9.Agreeing with the conclusion of the High Court, the Court of Appeal (Kantai, Mumbi Ngugi & Laibuta JJA) dismissed the appeal with costs noting that, in the absence of specific rules tailored to suit applications for judicial review orders brought pursuant to article 47 of the [Constitution](/akn/ke/act/2010/constitution) as read with section 10 of the [Fair Administrative Actions Act](/akn/ke/act/2015/4), order 53 of the [Civil Procedure Rules](http://kenyalaw.org:8181/exist/kenyalex/sublegview.xql?subleg=CAP.%2021) necessarily applies; and in view of the fact that the prescriptive provisions of order 53 rule 1 are mandatory, failure to comply with them rendered the appellant’s application incompetent. The court also agreed that failure to annex the decision of the Committee sought to be reviewed was equally fatal, as it denied the High Court the chance to interrogate the impugned decision. There was nothing to be reviewed and the procedural defects could not be cured by article 159(2)(d) of the [Constitution](/akn/ke/act/2010/constitution).
(iv) Before the Supreme Court
10.The appellant now petitions this court as of right in terms of article 163(4)(a) of the [Constitution](/akn/ke/act/2010/constitution), contending that the superior courts below ignored the mandatory provisions of section 7(1) of the sixth schedule to the [Constitution](/akn/ke/act/2010/constitution) for the manner of construing laws existing immediately before the effective date of the [Constitution](/akn/ke/act/2010/constitution); that the superior courts below elevated case law above the [Constitution](/akn/ke/act/2010/constitution); that they acted devoid of jurisdiction when they usurped the authority of the Chief Justice who is enjoined by section 10(2) of the [Fair Administrative Actions Act](/akn/ke/act/2015/4) to make the rules of practice for regulating the procedure and practice in matters relating to judicial review of administrative action under article 47; that both superior courts below erred by insisting that it is mandatory for a judicial review application to be accompanied by certain formal documentation, notwithstanding that no rules have been made under article 47 of the [Constitution](/akn/ke/act/2010/constitution) and section 10 of the [Fair Administrative Actions Act](/akn/ke/act/2015/4); and that by imposing a pre-condition of leave before the institution of a judicial review application, they too erred.
11.For these reasons, the appellant has asked the court to allow the appeal, set aside the judgments of the Court of Appeal and the High Court; and to substitute the judgments with an order declaring that “the 2nd, 3rd, 4th, 5th, 6th, 7th, 8th, 9th, 10th, 11th, 12th, 13th, 14th, 15th and 16th respondents be excluded from those duly nominated for the appropriate county assembly wards”. He too sought to be awarded costs in this court, in the Court of Appeal and in the High Court.
12.The 1st respondent, IEBC, responded by filing grounds of objection.
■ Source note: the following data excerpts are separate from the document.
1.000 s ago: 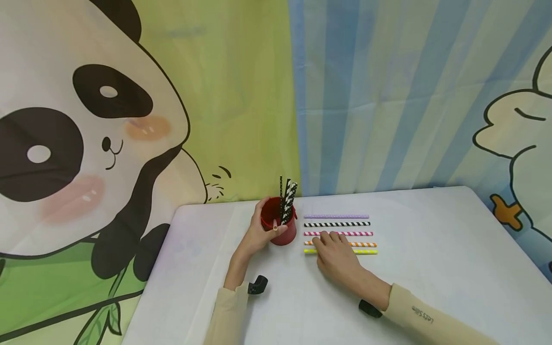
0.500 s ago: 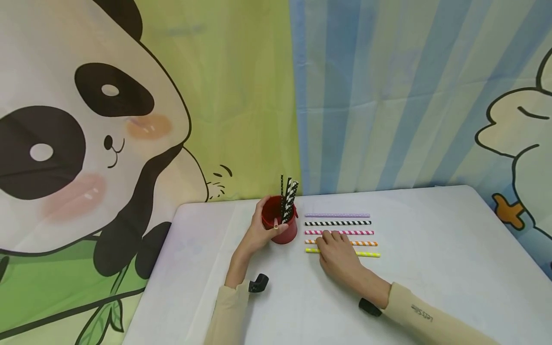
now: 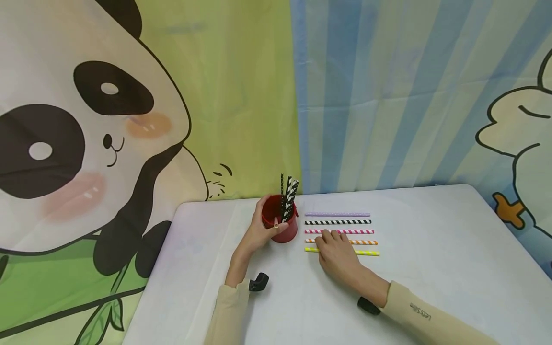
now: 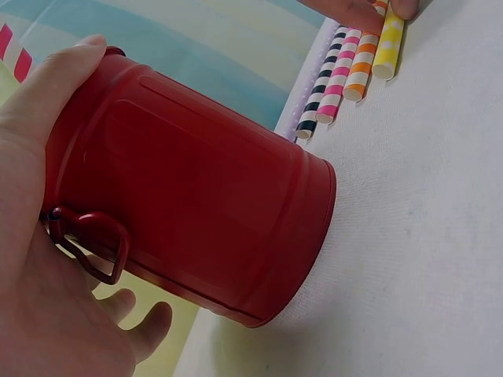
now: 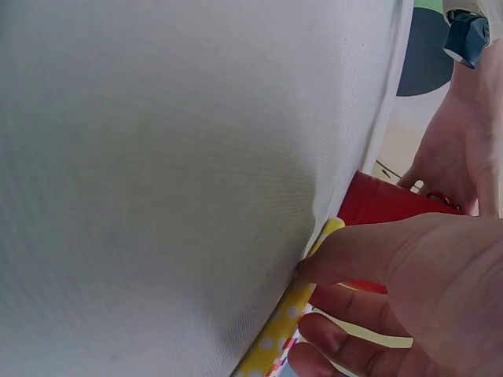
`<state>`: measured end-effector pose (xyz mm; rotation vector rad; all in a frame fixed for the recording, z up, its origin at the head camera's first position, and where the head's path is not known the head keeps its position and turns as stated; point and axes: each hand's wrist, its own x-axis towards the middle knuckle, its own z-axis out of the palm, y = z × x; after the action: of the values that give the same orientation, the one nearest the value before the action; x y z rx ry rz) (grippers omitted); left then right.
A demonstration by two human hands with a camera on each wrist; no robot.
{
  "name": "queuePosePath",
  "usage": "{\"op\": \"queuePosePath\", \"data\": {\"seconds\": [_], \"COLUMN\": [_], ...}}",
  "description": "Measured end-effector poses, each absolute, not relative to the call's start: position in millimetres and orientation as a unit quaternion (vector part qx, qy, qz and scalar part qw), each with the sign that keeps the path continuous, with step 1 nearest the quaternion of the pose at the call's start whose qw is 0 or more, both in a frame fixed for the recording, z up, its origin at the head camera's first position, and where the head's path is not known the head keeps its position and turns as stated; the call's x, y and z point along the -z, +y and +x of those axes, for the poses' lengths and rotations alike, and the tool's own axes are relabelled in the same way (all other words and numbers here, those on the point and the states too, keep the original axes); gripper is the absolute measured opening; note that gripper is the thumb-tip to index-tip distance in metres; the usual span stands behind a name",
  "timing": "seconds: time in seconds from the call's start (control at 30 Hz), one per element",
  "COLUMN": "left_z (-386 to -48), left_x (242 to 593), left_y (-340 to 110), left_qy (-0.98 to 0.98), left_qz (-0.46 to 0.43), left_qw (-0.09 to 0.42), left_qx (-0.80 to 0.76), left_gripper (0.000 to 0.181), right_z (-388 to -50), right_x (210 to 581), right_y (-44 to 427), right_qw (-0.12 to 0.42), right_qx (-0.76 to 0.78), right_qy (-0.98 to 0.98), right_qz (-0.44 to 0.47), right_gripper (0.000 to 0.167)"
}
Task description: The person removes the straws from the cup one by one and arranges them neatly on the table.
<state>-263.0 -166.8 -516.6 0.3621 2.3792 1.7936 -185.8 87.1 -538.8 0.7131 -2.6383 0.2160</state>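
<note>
My left hand point(image 3: 257, 235) grips the red bucket point(image 3: 288, 235) by its rim, thumb at the front. Black-and-white patterned straws point(image 3: 290, 196) stand up in it, and a pale pink straw tip point(image 3: 276, 223) shows beside the thumb. To the right, my right hand point(image 3: 338, 256) reaches over the lower straws in the row, fingers bent, thumb against the yellow straw point(image 3: 366, 253). In the right wrist view, thumb and fingers lie on either side of the yellow straw point(image 5: 267, 343). The left wrist view shows the bucket point(image 4: 189, 188) from its side, with a heart-shaped handle fitting.
Above the yellow straw lie the orange point(image 3: 368, 243), pink point(image 3: 364, 232), black-and-white point(image 3: 358, 222) and purple point(image 3: 358, 214) straws, roughly parallel. The white table point(image 3: 431, 249) extends around them; a panda-printed cloth point(image 3: 241, 96) hangs behind its far edge.
Under my right hand, the yellow straw has turned slightly, its right end lower and a little farther right. My left hand keeps its hold on the bucket.
</note>
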Motion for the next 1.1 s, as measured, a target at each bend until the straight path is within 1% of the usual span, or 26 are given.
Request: {"op": "queuePosePath", "data": {"seconds": [0.23,0.47,0.7,0.93,1.1], "left_z": [-262.0,-262.2,-261.5,-262.3,-263.0], "left_x": [516.6,518.8,519.5,519.6,518.5], "left_y": [-166.3,-166.5,-167.1,-167.2,-166.7], "left_qy": [0.788,0.791,0.789,0.788,0.79], "left_qz": [0.117,0.122,0.123,0.121,0.116], "left_qw": [0.058,0.047,0.048,0.058,0.07], "left_qx": [-0.602,-0.598,-0.601,-0.601,-0.598], "left_gripper": [0.097,0.097,0.098,0.097,0.099], "right_z": [-186.3,-184.8,-184.5,-184.4,-184.5], "right_x": [538.3,536.2,535.2,531.1,528.5], "right_y": [86.7,87.5,87.9,86.1,83.7], "right_qw": [0.213,0.216,0.251,0.223,0.224], "right_qx": [-0.075,-0.079,-0.103,-0.157,-0.188], "right_qy": [-0.94,-0.939,-0.926,-0.93,-0.926], "right_qz": [0.256,0.256,0.264,0.247,0.24], "right_gripper": [0.01,0.015,0.017,0.024,0.026]}}
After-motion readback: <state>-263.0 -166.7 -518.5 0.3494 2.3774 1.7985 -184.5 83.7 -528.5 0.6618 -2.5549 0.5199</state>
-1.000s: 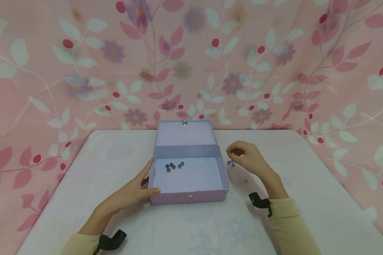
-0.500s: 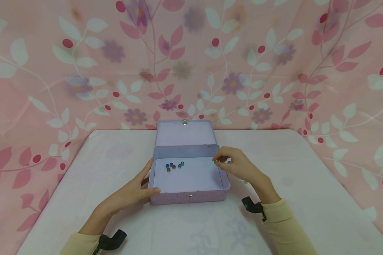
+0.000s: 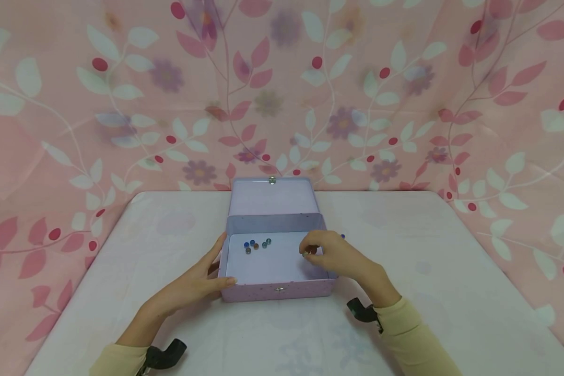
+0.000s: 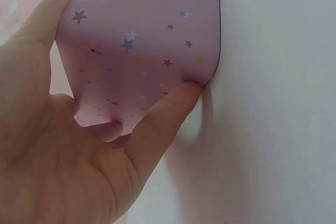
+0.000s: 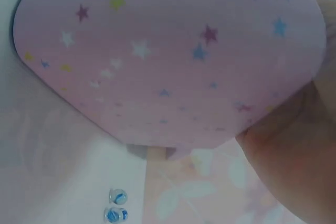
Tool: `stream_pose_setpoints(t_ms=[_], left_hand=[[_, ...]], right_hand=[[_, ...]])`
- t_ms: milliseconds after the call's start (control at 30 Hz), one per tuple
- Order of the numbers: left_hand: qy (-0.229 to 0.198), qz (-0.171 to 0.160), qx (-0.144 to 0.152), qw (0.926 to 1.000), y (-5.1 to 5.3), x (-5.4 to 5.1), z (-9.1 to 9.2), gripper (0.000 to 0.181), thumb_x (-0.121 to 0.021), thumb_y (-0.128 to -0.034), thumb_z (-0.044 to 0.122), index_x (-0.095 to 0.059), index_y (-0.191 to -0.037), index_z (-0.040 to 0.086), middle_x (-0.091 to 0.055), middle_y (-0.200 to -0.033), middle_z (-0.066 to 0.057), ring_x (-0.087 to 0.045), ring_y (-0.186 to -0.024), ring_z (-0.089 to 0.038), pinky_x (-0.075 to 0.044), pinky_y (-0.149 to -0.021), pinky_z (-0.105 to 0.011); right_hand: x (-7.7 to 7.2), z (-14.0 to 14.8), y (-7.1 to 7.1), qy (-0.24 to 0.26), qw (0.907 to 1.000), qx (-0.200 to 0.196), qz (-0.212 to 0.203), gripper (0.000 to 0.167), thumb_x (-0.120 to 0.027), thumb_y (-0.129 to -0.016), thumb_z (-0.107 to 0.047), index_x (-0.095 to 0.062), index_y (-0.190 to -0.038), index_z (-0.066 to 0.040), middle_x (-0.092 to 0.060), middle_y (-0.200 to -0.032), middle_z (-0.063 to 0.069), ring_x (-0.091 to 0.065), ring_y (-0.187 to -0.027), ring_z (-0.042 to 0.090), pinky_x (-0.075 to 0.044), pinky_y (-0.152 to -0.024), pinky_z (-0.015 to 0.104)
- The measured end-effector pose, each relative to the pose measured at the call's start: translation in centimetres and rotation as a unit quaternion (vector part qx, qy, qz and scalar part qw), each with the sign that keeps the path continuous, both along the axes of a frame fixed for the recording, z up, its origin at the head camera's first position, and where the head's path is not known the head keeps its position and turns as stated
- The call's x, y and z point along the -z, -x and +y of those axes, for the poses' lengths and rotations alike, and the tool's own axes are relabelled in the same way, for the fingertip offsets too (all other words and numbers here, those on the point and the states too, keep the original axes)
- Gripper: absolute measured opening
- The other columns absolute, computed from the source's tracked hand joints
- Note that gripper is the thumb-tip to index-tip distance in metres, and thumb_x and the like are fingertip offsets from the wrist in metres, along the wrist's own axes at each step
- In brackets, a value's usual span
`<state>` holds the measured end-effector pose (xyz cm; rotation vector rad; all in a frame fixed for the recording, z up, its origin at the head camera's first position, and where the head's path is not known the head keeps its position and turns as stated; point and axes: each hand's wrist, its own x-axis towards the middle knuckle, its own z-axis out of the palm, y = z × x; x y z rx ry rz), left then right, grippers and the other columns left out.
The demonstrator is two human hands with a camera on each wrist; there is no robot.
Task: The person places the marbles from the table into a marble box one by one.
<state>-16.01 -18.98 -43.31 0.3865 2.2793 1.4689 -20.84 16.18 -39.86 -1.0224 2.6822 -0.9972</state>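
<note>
A lilac tin box with printed stars stands with its lid raised. Several glass marbles lie on the left part of its floor. My left hand holds the box's left side, thumb at the front corner; the left wrist view shows its fingers against the starred wall. Over the right part of the box, my right hand pinches a small marble between thumb and fingertips. In the right wrist view, the starred wall hides those fingertips.
On the white-covered table, a blue marble shows beyond the right hand. The right wrist view has a few blue-swirled marbles there. A pink floral cloth hangs behind the table.
My right hand has moved left and toward the front, from beside the box to over its inside, with a marble pinched. The left hand and the box have stayed put.
</note>
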Motion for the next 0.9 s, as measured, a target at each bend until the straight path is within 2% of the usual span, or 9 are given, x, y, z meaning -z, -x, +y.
stream_pose_setpoints(t_ms=[100,233,433,533,733,900], left_hand=[[0.002,0.003,0.001,1.0000,0.0,-0.1,0.0,0.103,-0.070,-0.0915,0.037,0.010,-0.156,0.046,0.010,-0.168,-0.003,-0.010,-0.152,-0.049,-0.023,-0.115,-0.068],[0.002,0.004,0.000,1.0000,0.0,-0.1,0.1,0.103,-0.070,-0.0913,0.038,0.010,-0.156,0.046,0.009,-0.168,-0.005,-0.010,-0.151,-0.050,-0.024,-0.114,-0.069],[0.003,0.000,-0.002,1.0000,-0.1,0.0,0.1,0.102,-0.070,-0.0915,0.037,0.009,-0.156,0.047,0.009,-0.168,-0.004,-0.010,-0.152,-0.048,-0.023,-0.114,-0.069],[0.003,-0.002,-0.004,1.0000,-0.1,0.1,0.1,0.102,-0.070,-0.0912,0.038,0.009,-0.156,0.047,0.009,-0.168,-0.004,-0.011,-0.152,-0.048,-0.023,-0.114,-0.069],[0.001,-0.004,-0.004,1.0000,-0.1,0.0,0.0,0.103,-0.071,-0.0907,0.039,0.009,-0.155,0.048,0.009,-0.168,-0.002,-0.010,-0.152,-0.047,-0.021,-0.115,-0.069],[-0.003,-0.005,-0.003,1.0000,0.0,0.0,0.0,0.102,-0.070,-0.0916,0.036,0.009,-0.155,0.048,0.008,-0.168,-0.002,-0.010,-0.152,-0.046,-0.024,-0.115,-0.068]], right_hand=[[0.0,-0.4,-0.3,-0.033,0.9994,0.002,0.013,0.013,-0.068,-0.088,-0.003,-0.072,-0.100,-0.007,-0.068,-0.093,-0.004,-0.060,-0.087,0.012,-0.057,-0.081,0.040],[0.0,-0.6,-0.5,-0.061,0.9977,0.004,0.029,0.015,-0.066,-0.088,-0.002,-0.072,-0.099,-0.009,-0.069,-0.092,-0.004,-0.060,-0.086,0.013,-0.055,-0.079,0.033],[0.2,-0.7,-0.5,-0.072,0.9968,0.009,0.033,0.016,-0.065,-0.087,-0.002,-0.072,-0.099,-0.010,-0.069,-0.091,-0.005,-0.059,-0.084,0.010,-0.052,-0.076,0.025],[0.2,-0.6,-0.5,-0.068,0.9972,0.011,0.028,0.016,-0.065,-0.088,-0.002,-0.072,-0.100,-0.010,-0.069,-0.091,-0.005,-0.059,-0.085,0.010,-0.053,-0.077,0.028],[-0.2,-0.1,-0.4,-0.028,0.9995,0.013,0.003,0.015,-0.065,-0.091,-0.004,-0.072,-0.105,-0.006,-0.072,-0.100,0.006,-0.061,-0.091,0.013,-0.056,-0.085,0.043],[-0.8,0.6,-0.1,-0.010,0.9993,0.034,0.014,0.019,-0.067,-0.090,-0.004,-0.072,-0.109,-0.007,-0.073,-0.106,0.009,-0.064,-0.096,0.016,-0.056,-0.089,0.046]])
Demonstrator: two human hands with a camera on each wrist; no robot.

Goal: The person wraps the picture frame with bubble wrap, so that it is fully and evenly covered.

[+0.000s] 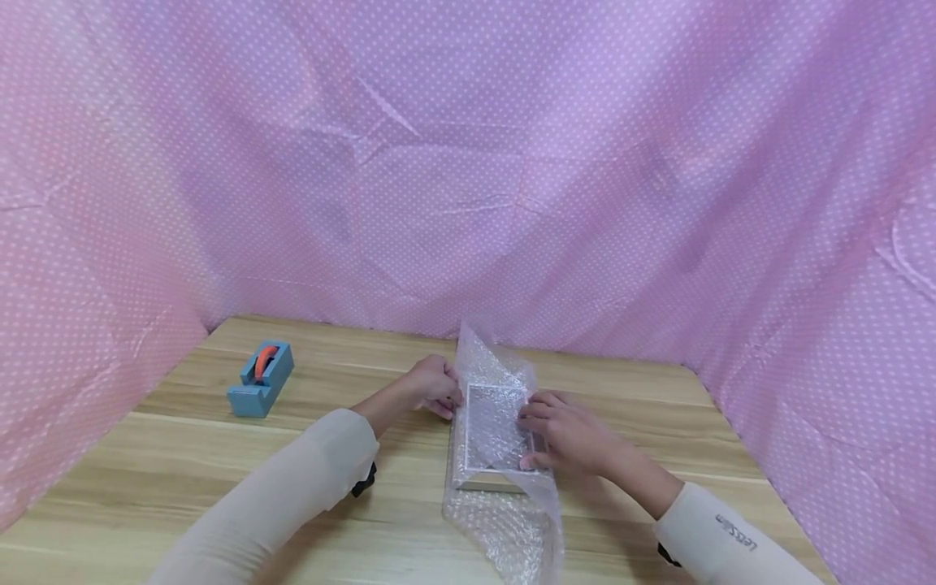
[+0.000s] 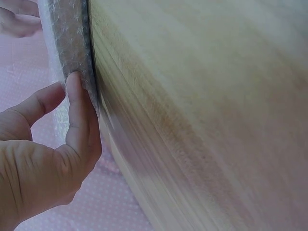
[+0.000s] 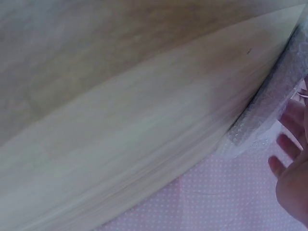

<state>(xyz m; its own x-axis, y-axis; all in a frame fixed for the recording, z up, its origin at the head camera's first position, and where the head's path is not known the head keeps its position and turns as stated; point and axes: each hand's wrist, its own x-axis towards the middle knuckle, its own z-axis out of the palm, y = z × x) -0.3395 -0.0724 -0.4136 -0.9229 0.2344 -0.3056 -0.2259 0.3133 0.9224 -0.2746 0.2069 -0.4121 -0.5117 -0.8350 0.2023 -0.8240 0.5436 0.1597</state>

The 2nd, 5th, 7th, 8th, 9th, 11th, 12th, 13th, 14th and 16th respondents, on their part raised a preliminary objection, in addition to filing grounds of objection, while the 3rd, 4th, 6th and 10th respondents have relied on their grounds of opposition. The 17th and 18th respondents have not been active participants in the proceedings.
13.The combined effect of the preliminary objection and grounds of objection was that this court lacks jurisdiction to hear and determine the appeal for the following reasons; that the appeal does not involve matters of interpretation or application of the [Constitution](/akn/ke/act/2010/constitution) under article 163(4)(a), the appellant’s motion having been determined in limine for want of jurisdiction and for procedural infraction; and that the appeal was also not brought under article 163(4)(b) of the [Constitution](/akn/ke/act/2010/constitution), as neither the Supreme Court nor Court of Appeal certified it as involving a matter of general public importance.
C. Parties’ Submissions
(i) Appellant’s submissions
14.The appellant has submitted that the preliminary objection is wrong in fact and law as this appeal is ultimately founded on his complaint before the Committee wherein he had contended that the 2nd to 16th respondents’ conduct in changing their political party while still holding office was contrary to articles 2(2), 3(1), 10, 193(1)(b) and 194(1)(e) of the [Constitution](/akn/ke/act/2010/constitution); and that he challenged the decision of the Committee that it lacked jurisdiction before the High Court and Court of Appeal and again in the present petition. He contends that his right to fair administrative action pursuant to article 47 of the [Constitution](/akn/ke/act/2010/constitution) has equally been raised in this appeal, being the plunk of the High Court and Court of Appeal decisions. On these grounds, he argues that his appeal evidently qualifies as one of right under article 163(4)(a) of the [Constitution](/akn/ke/act/2010/constitution).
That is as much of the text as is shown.